HÖINGEN ▪ Der Höinger SV hat seinen Antrag auf Errichtung eines neues Kunstrasenplatzes zurückgezogen. Stattdessen will man nun den bestehenden Hauptplatz sanieren bzw. renovieren und erhofft sich dafür von der Gemeinde Zuwendungen in Höhe von 180 000 Euro. Indes: Politik und Verwaltung tun sich mit dem Ansinnen schwer.

In der jüngsten Sitzung des Haupt- und Wirtschaftsförderungsausschusses am Dienstagabend jedenfalls wurde ein entsprechendes Schreiben des Vereins zwar zur Kenntnis genommen. Ein Beschluss darüber wurde aber nicht herbeigeführt. Stattdessen kündigte Bürgermeister Hubert Wegener an, die Verantwortlichen zu einem Gespräch zu bitten, da noch Details abzuklären seien.
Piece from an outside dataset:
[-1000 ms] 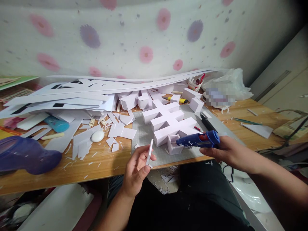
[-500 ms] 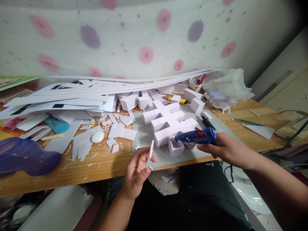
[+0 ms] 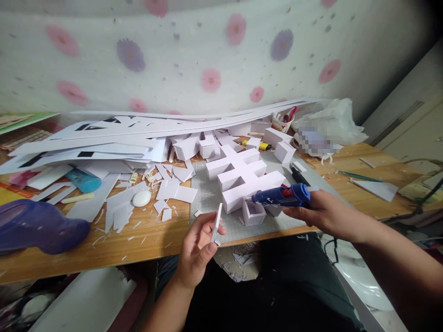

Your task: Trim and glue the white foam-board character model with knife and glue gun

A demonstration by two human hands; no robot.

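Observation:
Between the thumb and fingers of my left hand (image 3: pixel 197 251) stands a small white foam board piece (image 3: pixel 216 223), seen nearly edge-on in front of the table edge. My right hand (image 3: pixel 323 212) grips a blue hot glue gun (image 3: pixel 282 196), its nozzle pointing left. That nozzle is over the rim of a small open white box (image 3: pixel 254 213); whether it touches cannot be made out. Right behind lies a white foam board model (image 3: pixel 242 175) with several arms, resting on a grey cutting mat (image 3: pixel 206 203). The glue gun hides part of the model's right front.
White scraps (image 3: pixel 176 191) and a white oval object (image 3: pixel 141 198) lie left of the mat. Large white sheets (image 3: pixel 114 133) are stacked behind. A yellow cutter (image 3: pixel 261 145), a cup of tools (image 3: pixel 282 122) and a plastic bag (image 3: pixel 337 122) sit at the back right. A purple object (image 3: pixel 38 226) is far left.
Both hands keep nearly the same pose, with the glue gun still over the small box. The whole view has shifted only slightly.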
Und damit zieht man beim Höinger SV Konsequenzen aus der Tatsache, dass angesichts der finanziellen Lage der Neubau eines Kunstrasenplatzes für rund 400 000 Euro „weder für die Gemeinde Ense noch für den HSV finanzierbar zu sein scheint“, wie der Vorsitzende Georg Raacke schreibt. Deshalb habe man von dem im Vorjahr gestellten Antrag „Abstand genommen“.

Da aber die mittlerweile 40 Jahre alte Anlage „sehr stark von Maulwürfen und Wühlmäusen befallen“, ein geregelter Spielbetrieb „stellenweise nicht mehr möglich“ sei, will man nun über eine Renovierung bzw. Sanierung das Problem in den Griff bekommen.